Those Were the Days (again)

When considering the development of doctrine, do not discount that winners make the final decision. Even legitimate councils that rescue the papacy can be found to be in discontinuity:

Once again, Christendom found itself split, but if the concilarist theologians had prevailed at the time of the Great Schism, in this phase the Pope was sustained by a great theologian: the Spanish Dominican, Juan de Torquemada (1388-1468) (not to be confused with the Inquisitor of the same name). Torquemada decorated by Eugene IV with the title Defensor fidei, is author of a Summa de Ecclesia, wherein he affirms with vigour the primacy of the Pope and his infallibilitas. In this work, he dissipates with great precision the ambiguities that had been created in the 14th century starting with the hypothesis of a heretic Pope. This case, according to the Spanish theologian, is concretely possible, but the solution to the problem should not be sought in any way in concilarism, which negates pontifical supremacy. The possibility of heresy in the Pope, does not compromise the dogma of infallibility, as even if he wanted to define a heresy ex cathedra, his office would be lost at that very same moment. (Pacifico Massi, Magistero infallibile del Papa nella teologia di Giovanni de Torquemada, Marietti, Torino 1957, pp. 117-122). Torquemada’s theses were developed the following century by one of his Italian confreres, Cardinal Cajetan.

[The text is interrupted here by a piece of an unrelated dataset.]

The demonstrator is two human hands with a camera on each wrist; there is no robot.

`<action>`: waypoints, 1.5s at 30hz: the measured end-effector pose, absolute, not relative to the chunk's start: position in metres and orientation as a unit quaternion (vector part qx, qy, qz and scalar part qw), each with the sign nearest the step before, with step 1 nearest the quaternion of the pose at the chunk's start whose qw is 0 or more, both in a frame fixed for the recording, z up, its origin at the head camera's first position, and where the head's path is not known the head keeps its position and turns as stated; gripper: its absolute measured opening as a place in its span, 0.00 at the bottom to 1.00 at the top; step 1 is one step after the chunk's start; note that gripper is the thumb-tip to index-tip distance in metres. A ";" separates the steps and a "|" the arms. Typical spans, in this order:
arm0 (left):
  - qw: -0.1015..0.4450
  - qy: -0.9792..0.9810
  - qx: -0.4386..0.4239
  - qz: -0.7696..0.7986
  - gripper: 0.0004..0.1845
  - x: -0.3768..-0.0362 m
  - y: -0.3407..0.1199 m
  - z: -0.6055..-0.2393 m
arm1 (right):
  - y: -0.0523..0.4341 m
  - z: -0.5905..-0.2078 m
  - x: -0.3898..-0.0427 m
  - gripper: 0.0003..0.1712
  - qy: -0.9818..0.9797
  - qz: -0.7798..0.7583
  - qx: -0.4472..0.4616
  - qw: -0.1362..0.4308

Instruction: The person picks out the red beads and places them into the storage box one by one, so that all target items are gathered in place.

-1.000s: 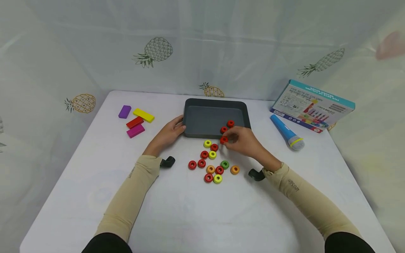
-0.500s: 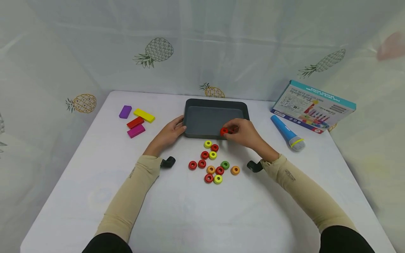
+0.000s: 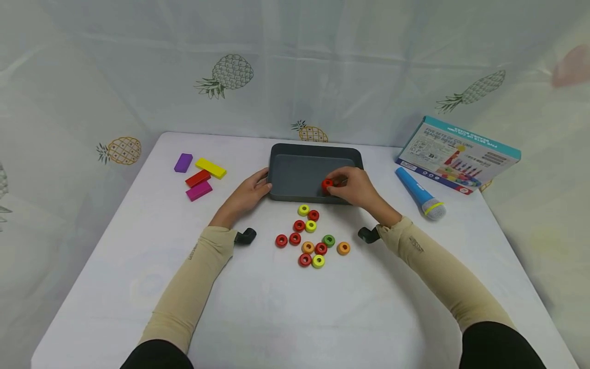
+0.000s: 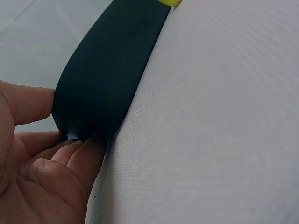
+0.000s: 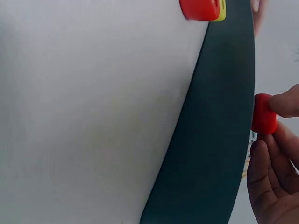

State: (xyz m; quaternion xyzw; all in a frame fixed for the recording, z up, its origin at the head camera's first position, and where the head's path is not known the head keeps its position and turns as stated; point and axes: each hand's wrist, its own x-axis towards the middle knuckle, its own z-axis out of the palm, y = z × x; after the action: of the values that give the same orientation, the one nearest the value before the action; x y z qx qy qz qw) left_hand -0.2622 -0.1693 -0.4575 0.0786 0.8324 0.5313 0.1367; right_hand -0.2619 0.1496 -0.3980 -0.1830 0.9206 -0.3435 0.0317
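pinching a red ring (image 3: 327, 184) over the grey tray (image 3: 295, 177), right hand (image 3: 352, 185); left hand (image 3: 246, 196) grips tray's corner.

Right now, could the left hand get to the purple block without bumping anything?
Probably yes. The left hand holds the tray's left corner, and the purple block lies farther left on bare table. The red, pink and yellow blocks sit close beside that path, so it might brush them.
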 end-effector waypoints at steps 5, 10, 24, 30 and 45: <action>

The Council of Florence was very important as, on July 6th 1439, it promulgated the decree Laetentur Coeli et exultet terra, which brought the Eastern Schism to an end, but principally because it condemned concilarism definitively, by confirming the doctrine of the Pope’s supreme authority over the Church. On September 4th 1439, Eugene IV, defined solemnly: “We likewise define that the holy Apostolic See, and the Roman Pontiff, hold the primacy throughout the entire world; and that the Roman Pontiff himself is the successor of blessed Peter, the chief of the Apostles, and the true vicar of Christ, and that he is the head of the entire Church, and the father and teacher of all Christians; and that full power was given to him in blessed Peter by our Lord Jesus Christ, to feed, rule, and govern the universal Church, as is attested also in the acts of ecumenical councils and the holy canons.” (Denz-H, n. 1307).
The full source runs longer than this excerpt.